In the C++ programming language, a reference is a simple reference datatype that is less powerful but safer than the pointer type inherited from C. The name C++ reference may cause confusion, as in computer science a reference is a general concept datatype, with pointers and C++ references being specific reference datatype implementations. The definition of a reference in C++ is such that it does not need to exist. It can be implemented as a new name for an existing object (similar to rename keyword in Ada).

Syntax and terminology

edit

The declaration of the form:

<Type>& <Name>

where <Type> is a type and <Name> is an identifier is said to define an identifier whose type is lvalue reference to <Type>.[1]

Examples:

int a = 5;
int& r_a = a;

extern int& r_b;

Here, r_a and r_b are of type "lvalue reference to int"

int& Foo();

Foo is a function that returns an "lvalue reference to int"

void Bar(int& r_p);

Bar is a function with a reference parameter, which is an "lvalue reference to int"

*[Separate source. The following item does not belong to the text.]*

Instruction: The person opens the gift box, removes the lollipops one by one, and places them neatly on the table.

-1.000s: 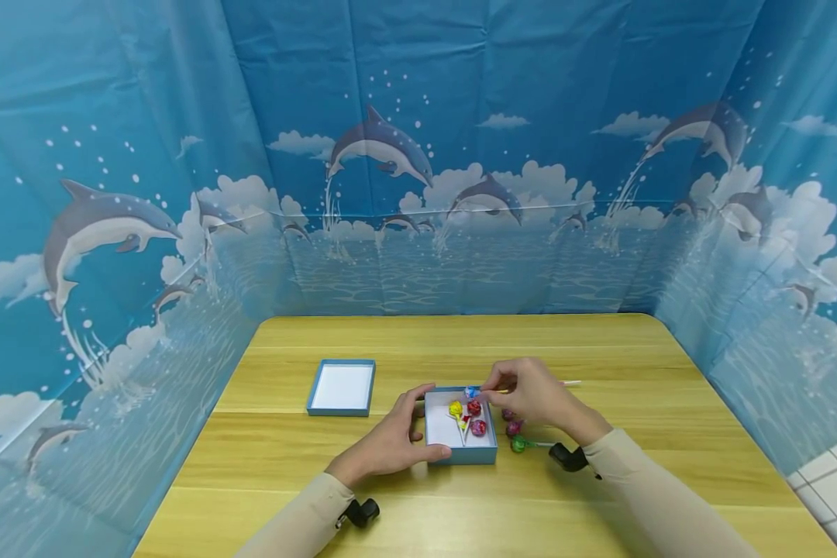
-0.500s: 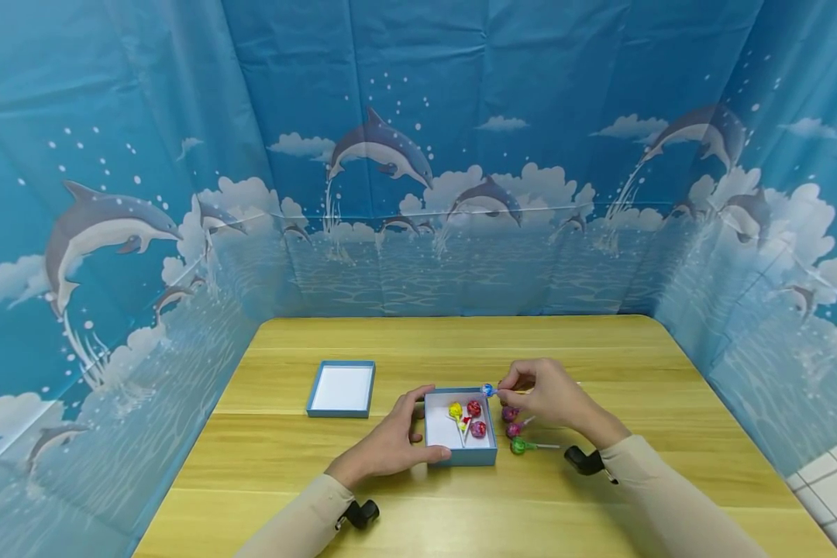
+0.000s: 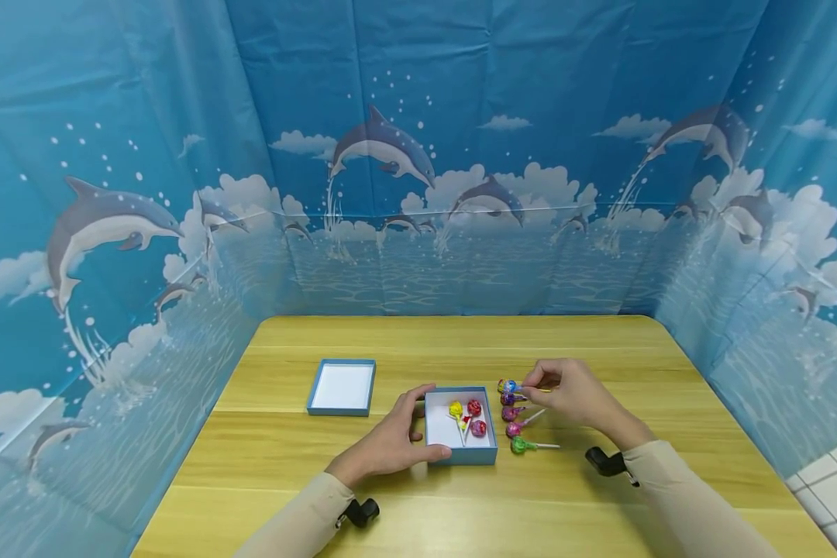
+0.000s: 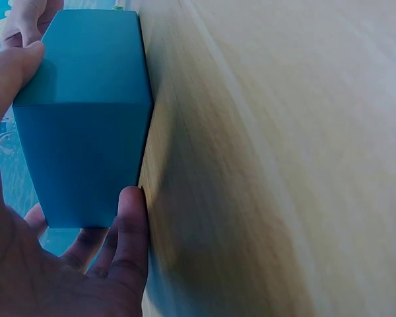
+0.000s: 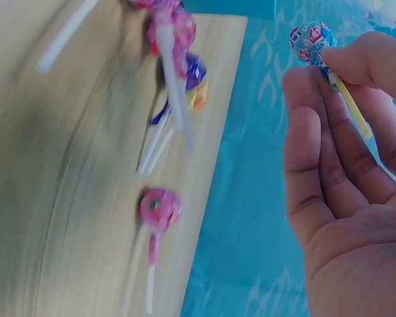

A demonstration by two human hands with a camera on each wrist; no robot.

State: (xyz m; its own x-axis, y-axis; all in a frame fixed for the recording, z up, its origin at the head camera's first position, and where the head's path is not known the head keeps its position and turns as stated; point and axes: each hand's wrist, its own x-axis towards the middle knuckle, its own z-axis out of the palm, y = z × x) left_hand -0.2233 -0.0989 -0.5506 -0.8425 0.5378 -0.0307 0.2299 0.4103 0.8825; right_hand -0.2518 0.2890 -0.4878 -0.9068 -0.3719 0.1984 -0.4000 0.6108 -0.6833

class MyClass { int& m_b; /* ... */ };

MyClass is a class with a member which is lvalue reference to int

int FuncX() { return 42 ; };
int (&f_func)() = FuncX;
int (&&f_func2)() = FuncX; // essentially equivalent to the above

FuncX is a function that returns a (non-reference type) int and f_func is an alias for FuncX

const int& ref = 65;

const int& ref is an lvalue reference to const int pointing to a piece of storage having value 65.

int arr[3];
int (&arr_lvr)[3] = arr;
int (&&arr_rvr)[3] = std::move(arr);
typedef int arr_t[3];
int (&&arr_prvl)[3] = arr_t{}; // arr_t{} is an array prvalue
int *const & ptr_clv = arr; // same as int *const & ptr_clv = &arr[0];
int *&& ptr_rv = arr;
// int *&arr_lv = arr; // Error: Initializing an lvalue reference to non-const type with an rvalue

arr_lvr is a reference to an array. When initializing a reference to array, array-to-pointer conversion does not take place, but it does take place when initializing a reference to pointer. Since array-to-pointer conversion returns a prvalue, only lvalue references to const and rvalue references can be initialized with its result. Similarly, when initializing a reference to function, function-to-pointer conversion does not take place (see f_func above), but it does take place when initializing a reference to function pointer:

int FuncX() { return 42 ; };
int (*const &pf_func)() = FuncX; // same as int (*const &pf_func)() = &FuncX;
int (* &&pf_func2)() = FuncX;

The declaration of the form:

<Type>&& <Name>

where <Type> is a type and <Name> is an identifier is said to define an identifier whose type is rvalue reference to <Type>. Since the name of an rvalue reference is itself an lvalue, std::move must be used to pass an rvalue reference to a function overload accepting an rvalue reference parameter. Rvalue references to cv-unqualified type template parameters of that same function template or auto&& except when deduced from a brace-enclosed initializer list are called forwarding references (referred to as "universal references" in some older sources[2]) and can act as lvalue or rvalue references depending on what is passed to them.[3] When found in function parameters, they are sometimes used with std::forward to forward the function argument to another function while preserving the value category (lvalue or rvalue) it had when passed to the calling function.[4]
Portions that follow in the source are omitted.